● Your instructions
Without changing a word, repeat the data, and include no pictures.

Dataset records
________________________________________

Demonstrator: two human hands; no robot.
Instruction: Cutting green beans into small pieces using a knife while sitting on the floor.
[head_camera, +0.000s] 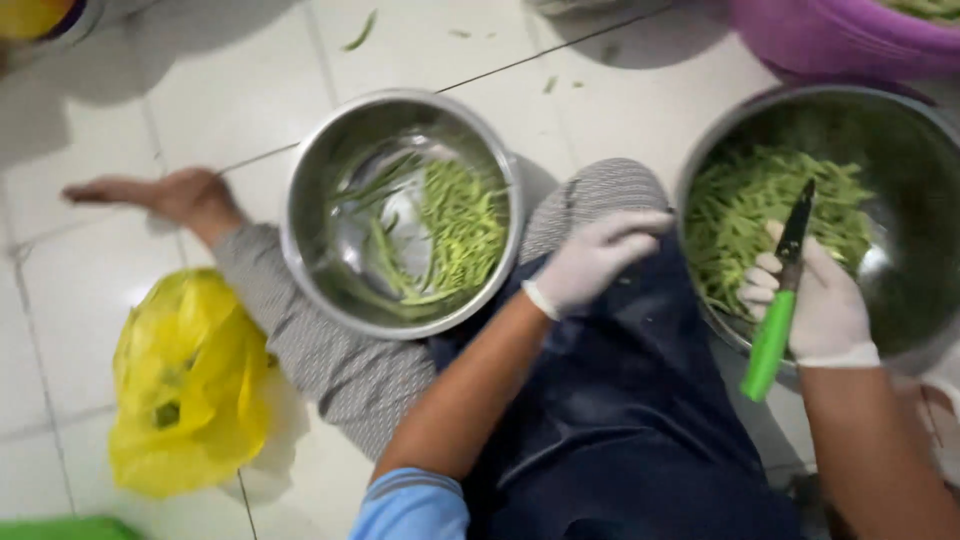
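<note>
Floor: white tiles (90, 300) with dark grout lines, a few green scraps lying loose near the top edge.
Seat: the person sits on the tiles, one leg in grey patterned cloth stretched out leftward to a bare foot (160, 195), a dark blue apron over the lap.
Right hand (815, 300): gloved in white, closed around the green handle of a knife (782, 300); the dark blade points up over the big bowl.
Left hand (598, 258): gloved in white, fingers loosely curled and grasping nothing I can make out, resting on the apron by the knee.
Big steel bowl (900, 290): at the right, under the knife hand, heaped with green beans (740, 215).
Smaller steel bowl (400, 215): between leg and lap, left of the empty hand, with cut beans piled on its right side and a few long strands on its left.
Yellow plastic bag (185, 385): crumpled on the tiles beside the leg.
Purple tub (830, 40): at the top right, behind the big bowl.
</note>
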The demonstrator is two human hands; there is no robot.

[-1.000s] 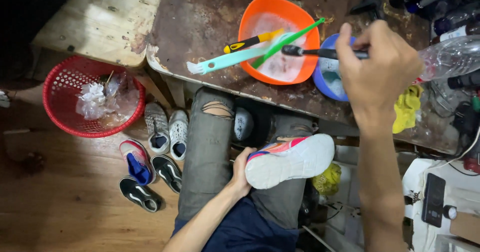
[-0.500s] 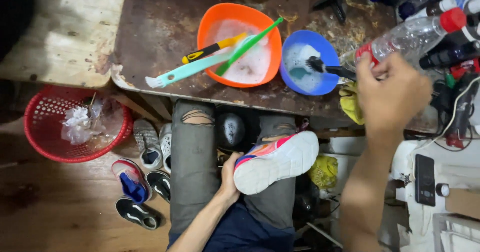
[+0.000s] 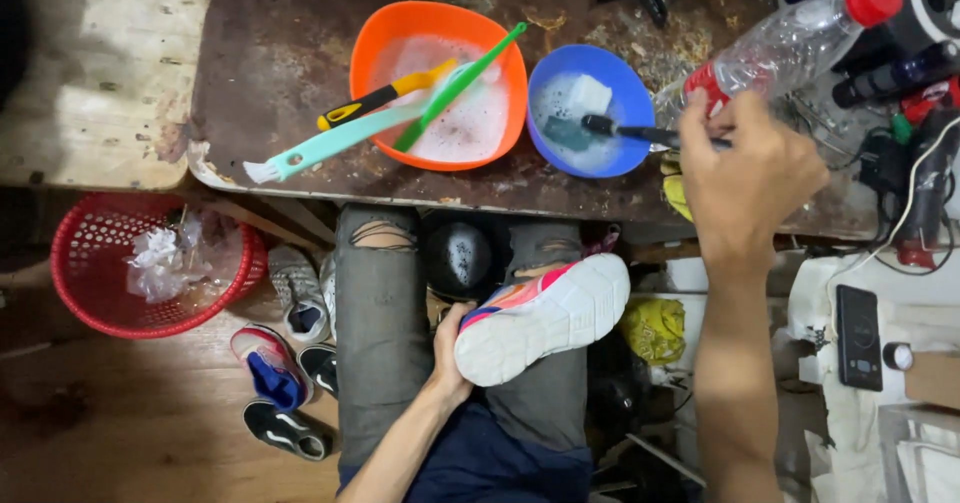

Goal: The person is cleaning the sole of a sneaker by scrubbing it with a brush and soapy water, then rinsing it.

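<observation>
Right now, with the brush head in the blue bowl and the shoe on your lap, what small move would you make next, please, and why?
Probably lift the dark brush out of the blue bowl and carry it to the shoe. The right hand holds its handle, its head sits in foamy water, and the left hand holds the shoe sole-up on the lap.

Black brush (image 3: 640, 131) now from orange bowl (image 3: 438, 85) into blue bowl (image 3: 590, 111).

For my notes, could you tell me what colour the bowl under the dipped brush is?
Blue bowl, clearest in the head view.
</observation>
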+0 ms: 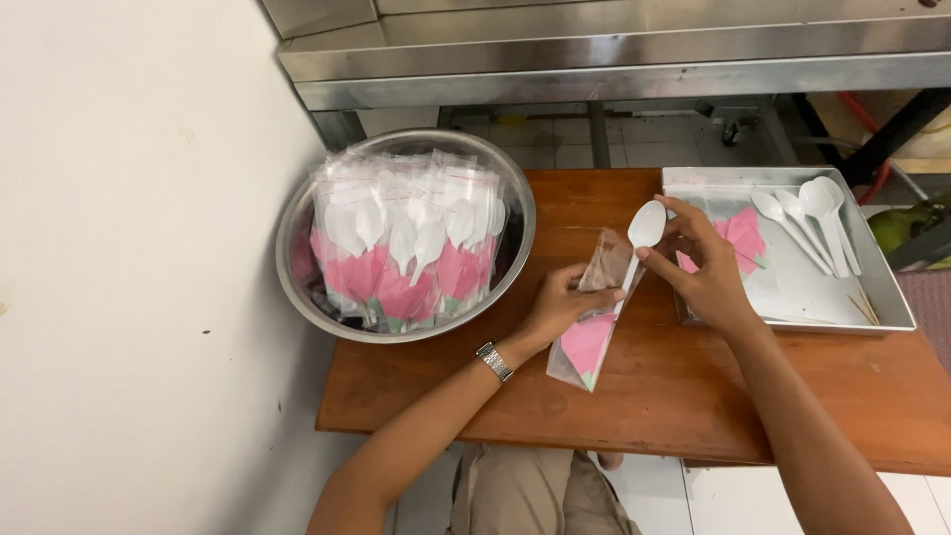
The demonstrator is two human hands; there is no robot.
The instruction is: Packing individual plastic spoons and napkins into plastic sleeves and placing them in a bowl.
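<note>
Spoon (644, 230), white plastic, pinched by right hand (705, 267) fingers above clear bag (592, 327) gripped by left hand (560, 305)

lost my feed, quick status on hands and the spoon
Left hand holds clear bag open. Right hand feeds white plastic spoon into it. Nothing in the way.

A clear plastic sleeve (592, 327) sits at the table's centre, long and narrow, with a pink folded napkin inside and its top open. To the far left, a cluster of sealed clear packets (406, 238) stands upright, each showing a white spoon above pink paper with a thin red strip.
</note>
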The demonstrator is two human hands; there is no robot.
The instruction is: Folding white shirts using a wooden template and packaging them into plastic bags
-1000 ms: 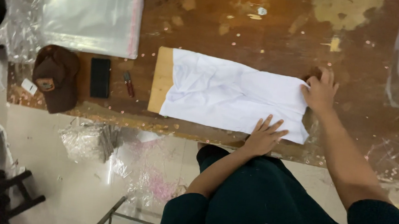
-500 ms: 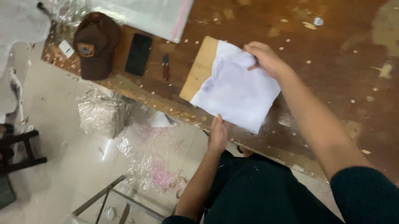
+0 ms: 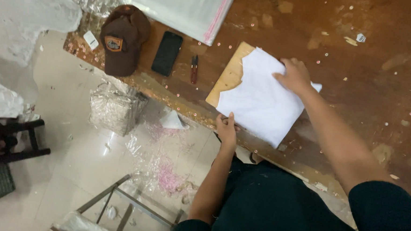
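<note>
A folded white garment (image 3: 262, 102) lies over a thin wooden board (image 3: 228, 74) at the near edge of a worn brown table (image 3: 367, 77). My right hand (image 3: 293, 75) presses flat on the garment's far edge, fingers spread. My left hand (image 3: 226, 127) grips the garment's near-left corner at the table edge, thumb on top. Only the board's left end shows from under the cloth.
A brown cap (image 3: 123, 38), a black phone (image 3: 167, 53) and a small red-handled tool (image 3: 194, 68) lie left of the board. A stack of clear plastic bags (image 3: 183, 6) lies behind them. Crumpled plastic wrap (image 3: 114, 108) and a dark stool (image 3: 12, 138) stand on the pale floor.
The garment went from spread out long to folded into a compact square. My right hand came in from the far right end onto the fold. My left hand shifted to the near-left corner.
</note>
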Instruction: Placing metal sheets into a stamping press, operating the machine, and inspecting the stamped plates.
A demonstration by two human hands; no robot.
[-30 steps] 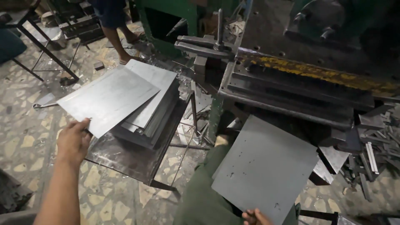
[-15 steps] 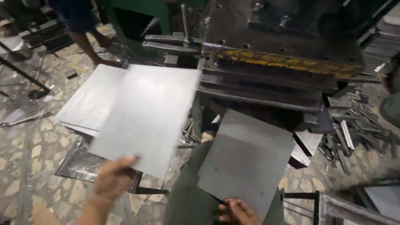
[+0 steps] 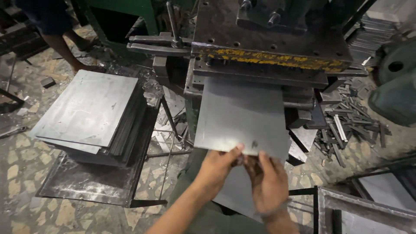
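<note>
A flat grey metal sheet [image 3: 242, 115] lies with its far edge under the jaw of a heavy press [image 3: 268, 47] that has a yellow-flecked bar. My left hand [image 3: 219, 167] grips the sheet's near edge, thumb on top. My right hand [image 3: 268, 180] pinches the same edge just to the right. A second dark sheet [image 3: 232, 197] lies below, across my lap, partly hidden by my arms.
A stack of grey metal sheets [image 3: 91, 110] rests on a low metal frame stand [image 3: 99, 186] at left. Another person's bare legs [image 3: 65, 47] stand at the far left. Scrap metal strips [image 3: 351, 121] litter the floor at right. A metal frame [image 3: 364, 210] sits at lower right.
My left hand carried a sheet from the left stack across to the press and slid its far edge under the jaw. My right hand left the lap sheet and now holds the new one.
</note>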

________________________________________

● Output below
Demonstrator: two human hands; no robot.
Instruction: Cutting green beans into small pieces using a knife while sitting on the floor.
[head_camera, +0.000s] 
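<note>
Floor: white tiles (90, 300) with dark grout lines, a few green scraps lying loose near the top edge.
Seat: the person sits on the tiles, one leg in grey patterned cloth stretched out leftward to a bare foot (160, 195), a dark blue apron over the lap.
Right hand (815, 300): gloved in white, closed around the green handle of a knife (782, 300); the dark blade points up over the big bowl.
Left hand (598, 258): gloved in white, fingers loosely curled and grasping nothing I can make out, resting on the apron by the knee.
Big steel bowl (900, 290): at the right, under the knife hand, heaped with green beans (740, 215).
Smaller steel bowl (400, 215): between leg and lap, left of the empty hand, with cut beans piled on its right side and a few long strands on its left.
Yellow plastic bag (185, 385): crumpled on the tiles beside the leg.
Purple tub (830, 40): at the top right, behind the big bowl.
</note>
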The demonstrator is two human hands; there is no robot.

[-1.000s] 
[-0.500s] 
[+0.000s] 

Goal: The person is cleaning the sole of a sneaker by scrubbing it with a brush and soapy water, then rinsing it.

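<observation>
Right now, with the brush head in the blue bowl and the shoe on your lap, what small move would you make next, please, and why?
Probably lift the dark brush out of the blue bowl and carry it to the shoe. The right hand holds its handle, its head sits in foamy water, and the left hand holds the shoe sole-up on the lap.

Black brush (image 3: 640, 131) now from orange bowl (image 3: 438, 85) into blue bowl (image 3: 590, 111).

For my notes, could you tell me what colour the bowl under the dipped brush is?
Blue bowl, clearest in the head view.
</observation>
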+0 ms: 
The demonstrator is two human hands; there is no robot.
The instruction is: Packing individual plastic spoons and napkins into plastic sleeves and placing them in a bowl.
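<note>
Spoon (644, 230), white plastic, pinched by right hand (705, 267) fingers above clear bag (592, 327) gripped by left hand (560, 305)

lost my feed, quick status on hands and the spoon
Left hand holds clear bag open. Right hand feeds white plastic spoon into it. Nothing in the way.

A clear plastic sleeve (592, 327) sits at the table's centre, long and narrow, with a pink folded napkin inside and its top open. To the far left, a cluster of sealed clear packets (406, 238) stands upright, each showing a white spoon above pink paper with a thin red strip.
</note>
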The demonstrator is two human hands; there is no robot.
The instruction is: Folding white shirts using a wooden template and packaging them into plastic bags
-1000 ms: 
-500 ms: 
+0 ms: 
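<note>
A folded white garment (image 3: 262, 102) lies over a thin wooden board (image 3: 228, 74) at the near edge of a worn brown table (image 3: 367, 77). My right hand (image 3: 293, 75) presses flat on the garment's far edge, fingers spread. My left hand (image 3: 226, 127) grips the garment's near-left corner at the table edge, thumb on top. Only the board's left end shows from under the cloth.
A brown cap (image 3: 123, 38), a black phone (image 3: 167, 53) and a small red-handled tool (image 3: 194, 68) lie left of the board. A stack of clear plastic bags (image 3: 183, 6) lies behind them. Crumpled plastic wrap (image 3: 114, 108) and a dark stool (image 3: 12, 138) stand on the pale floor.
The garment went from spread out long to folded into a compact square. My right hand came in from the far right end onto the fold. My left hand shifted to the near-left corner.
</note>
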Instruction: Placing metal sheets into a stamping press, operating the machine, and inspecting the stamped plates.
A demonstration by two human hands; no robot.
[-30 steps] 
[-15 steps] 
[+0 steps] 
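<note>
A flat grey metal sheet [image 3: 242, 115] lies with its far edge under the jaw of a heavy press [image 3: 268, 47] that has a yellow-flecked bar. My left hand [image 3: 219, 167] grips the sheet's near edge, thumb on top. My right hand [image 3: 268, 180] pinches the same edge just to the right. A second dark sheet [image 3: 232, 197] lies below, across my lap, partly hidden by my arms.
A stack of grey metal sheets [image 3: 91, 110] rests on a low metal frame stand [image 3: 99, 186] at left. Another person's bare legs [image 3: 65, 47] stand at the far left. Scrap metal strips [image 3: 351, 121] litter the floor at right. A metal frame [image 3: 364, 210] sits at lower right.
My left hand carried a sheet from the left stack across to the press and slid its far edge under the jaw. My right hand left the lap sheet and now holds the new one.
</note>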

This answer is now finished.